_Exercise description_:
In full and without alteration, reproduce every record.

------ Material supplied

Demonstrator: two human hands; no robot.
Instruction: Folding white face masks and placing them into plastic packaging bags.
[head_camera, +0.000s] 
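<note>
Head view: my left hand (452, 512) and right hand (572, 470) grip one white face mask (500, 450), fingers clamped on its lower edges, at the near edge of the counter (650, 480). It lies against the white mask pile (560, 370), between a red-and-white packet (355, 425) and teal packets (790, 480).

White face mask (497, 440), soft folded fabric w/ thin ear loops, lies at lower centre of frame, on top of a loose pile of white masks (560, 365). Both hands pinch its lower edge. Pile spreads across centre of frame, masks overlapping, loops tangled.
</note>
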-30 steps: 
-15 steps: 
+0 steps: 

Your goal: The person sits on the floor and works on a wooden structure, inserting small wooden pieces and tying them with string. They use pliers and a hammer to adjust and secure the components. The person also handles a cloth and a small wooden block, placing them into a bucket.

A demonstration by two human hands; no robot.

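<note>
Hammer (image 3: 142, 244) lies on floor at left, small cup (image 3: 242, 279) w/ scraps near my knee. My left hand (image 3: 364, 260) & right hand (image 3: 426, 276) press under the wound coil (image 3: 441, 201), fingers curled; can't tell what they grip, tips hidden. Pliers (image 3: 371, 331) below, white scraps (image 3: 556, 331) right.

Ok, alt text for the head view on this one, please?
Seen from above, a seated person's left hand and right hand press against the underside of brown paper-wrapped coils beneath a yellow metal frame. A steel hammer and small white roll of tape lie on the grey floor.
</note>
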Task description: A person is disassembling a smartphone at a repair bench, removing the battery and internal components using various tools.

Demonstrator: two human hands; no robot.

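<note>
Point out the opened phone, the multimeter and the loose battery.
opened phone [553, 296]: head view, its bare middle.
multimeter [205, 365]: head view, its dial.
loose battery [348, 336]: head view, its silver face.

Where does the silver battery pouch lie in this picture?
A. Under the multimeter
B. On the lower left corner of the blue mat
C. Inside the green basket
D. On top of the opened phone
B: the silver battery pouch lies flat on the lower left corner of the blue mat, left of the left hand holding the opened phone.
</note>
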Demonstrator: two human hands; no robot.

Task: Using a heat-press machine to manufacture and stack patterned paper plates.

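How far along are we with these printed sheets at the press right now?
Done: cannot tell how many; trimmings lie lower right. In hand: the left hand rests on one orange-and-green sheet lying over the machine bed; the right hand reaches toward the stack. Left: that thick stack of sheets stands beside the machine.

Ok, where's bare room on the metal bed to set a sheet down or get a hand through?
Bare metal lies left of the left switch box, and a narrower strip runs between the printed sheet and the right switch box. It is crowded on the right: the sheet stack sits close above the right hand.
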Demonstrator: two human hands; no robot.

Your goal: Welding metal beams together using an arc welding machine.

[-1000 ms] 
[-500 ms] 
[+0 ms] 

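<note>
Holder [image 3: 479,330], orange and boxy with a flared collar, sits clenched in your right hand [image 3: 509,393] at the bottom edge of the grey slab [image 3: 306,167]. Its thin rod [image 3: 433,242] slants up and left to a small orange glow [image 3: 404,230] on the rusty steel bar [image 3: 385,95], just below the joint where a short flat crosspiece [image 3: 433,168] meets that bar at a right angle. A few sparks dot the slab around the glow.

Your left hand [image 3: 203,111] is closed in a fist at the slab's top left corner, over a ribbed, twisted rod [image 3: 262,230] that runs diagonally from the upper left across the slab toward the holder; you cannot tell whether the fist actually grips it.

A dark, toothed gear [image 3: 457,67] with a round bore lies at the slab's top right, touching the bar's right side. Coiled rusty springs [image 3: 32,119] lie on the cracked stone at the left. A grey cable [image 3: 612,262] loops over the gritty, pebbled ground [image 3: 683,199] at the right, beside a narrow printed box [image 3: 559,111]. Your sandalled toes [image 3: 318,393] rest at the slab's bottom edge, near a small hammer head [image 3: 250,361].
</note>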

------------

_Final answer_:
Demonstrator: two human hands; no robot.
Instruction: Folding white face masks and placing them into plastic packaging bags.
[head_camera, +0.000s] 
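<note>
Head view: my left hand (452, 512) and right hand (572, 470) grip one white face mask (500, 450), fingers clamped on its lower edges, at the near edge of the counter (650, 480). It lies against the white mask pile (560, 370), between a red-and-white packet (355, 425) and teal packets (790, 480).

White face mask (497, 440), soft folded fabric w/ thin ear loops, lies at lower centre of frame, on top of a loose pile of white masks (560, 365). Both hands pinch its lower edge. Pile spreads across centre of frame, masks overlapping, loops tangled.
</note>
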-30 steps: 
-15 steps: 
+0 steps: 

Your goal: The person sits on the floor and works on a wooden structure, inserting small wooden pieces and tying them with string. They use pliers and a hammer to adjust and secure the components. The person also handles a cloth and a small wooden block, placing them into a bucket.

A demonstration by two human hands; no robot.

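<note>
Hammer (image 3: 142, 244) lies on floor at left, small cup (image 3: 242, 279) w/ scraps near my knee. My left hand (image 3: 364, 260) & right hand (image 3: 426, 276) press under the wound coil (image 3: 441, 201), fingers curled; can't tell what they grip, tips hidden. Pliers (image 3: 371, 331) below, white scraps (image 3: 556, 331) right.

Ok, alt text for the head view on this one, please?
Seen from above, a seated person's left hand and right hand press against the underside of brown paper-wrapped coils beneath a yellow metal frame. A steel hammer and small white roll of tape lie on the grey floor.
</note>
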Task description: A person is disassembling a smartphone at a repair bench, removing the battery and internal components using various tools.

Demonstrator: two human hands; no robot.

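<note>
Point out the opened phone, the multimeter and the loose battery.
opened phone [553, 296]: head view, its bare middle.
multimeter [205, 365]: head view, its dial.
loose battery [348, 336]: head view, its silver face.

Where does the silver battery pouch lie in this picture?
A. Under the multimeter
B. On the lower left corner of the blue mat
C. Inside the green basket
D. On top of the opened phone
B: the silver battery pouch lies flat on the lower left corner of the blue mat, left of the left hand holding the opened phone.
</note>
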Demonstrator: two human hands; no robot.

Task: Using a heat-press machine to manufacture and stack patterned paper plates.

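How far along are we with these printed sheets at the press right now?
Done: cannot tell how many; trimmings lie lower right. In hand: the left hand rests on one orange-and-green sheet lying over the machine bed; the right hand reaches toward the stack. Left: that thick stack of sheets stands beside the machine.

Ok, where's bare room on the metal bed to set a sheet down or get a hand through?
Bare metal lies left of the left switch box, and a narrower strip runs between the printed sheet and the right switch box. It is crowded on the right: the sheet stack sits close above the right hand.
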Demonstrator: two human hands; no robot.

Your goal: Welding metal beams together using an arc welding machine.

[-1000 ms] 
[-500 ms] 
[+0 ms] 

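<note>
Holder [image 3: 479,330], orange and boxy with a flared collar, sits clenched in your right hand [image 3: 509,393] at the bottom edge of the grey slab [image 3: 306,167]. Its thin rod [image 3: 433,242] slants up and left to a small orange glow [image 3: 404,230] on the rusty steel bar [image 3: 385,95], just below the joint where a short flat crosspiece [image 3: 433,168] meets that bar at a right angle. A few sparks dot the slab around the glow.

Your left hand [image 3: 203,111] is closed in a fist at the slab's top left corner, over a ribbed, twisted rod [image 3: 262,230] that runs diagonally from the upper left across the slab toward the holder; you cannot tell whether the fist actually grips it.

A dark, toothed gear [image 3: 457,67] with a round bore lies at the slab's top right, touching the bar's right side. Coiled rusty springs [image 3: 32,119] lie on the cracked stone at the left. A grey cable [image 3: 612,262] loops over the gritty, pebbled ground [image 3: 683,199] at the right, beside a narrow printed box [image 3: 559,111]. Your sandalled toes [image 3: 318,393] rest at the slab's bottom edge, near a small hammer head [image 3: 250,361].
</note>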

The output contains nothing more.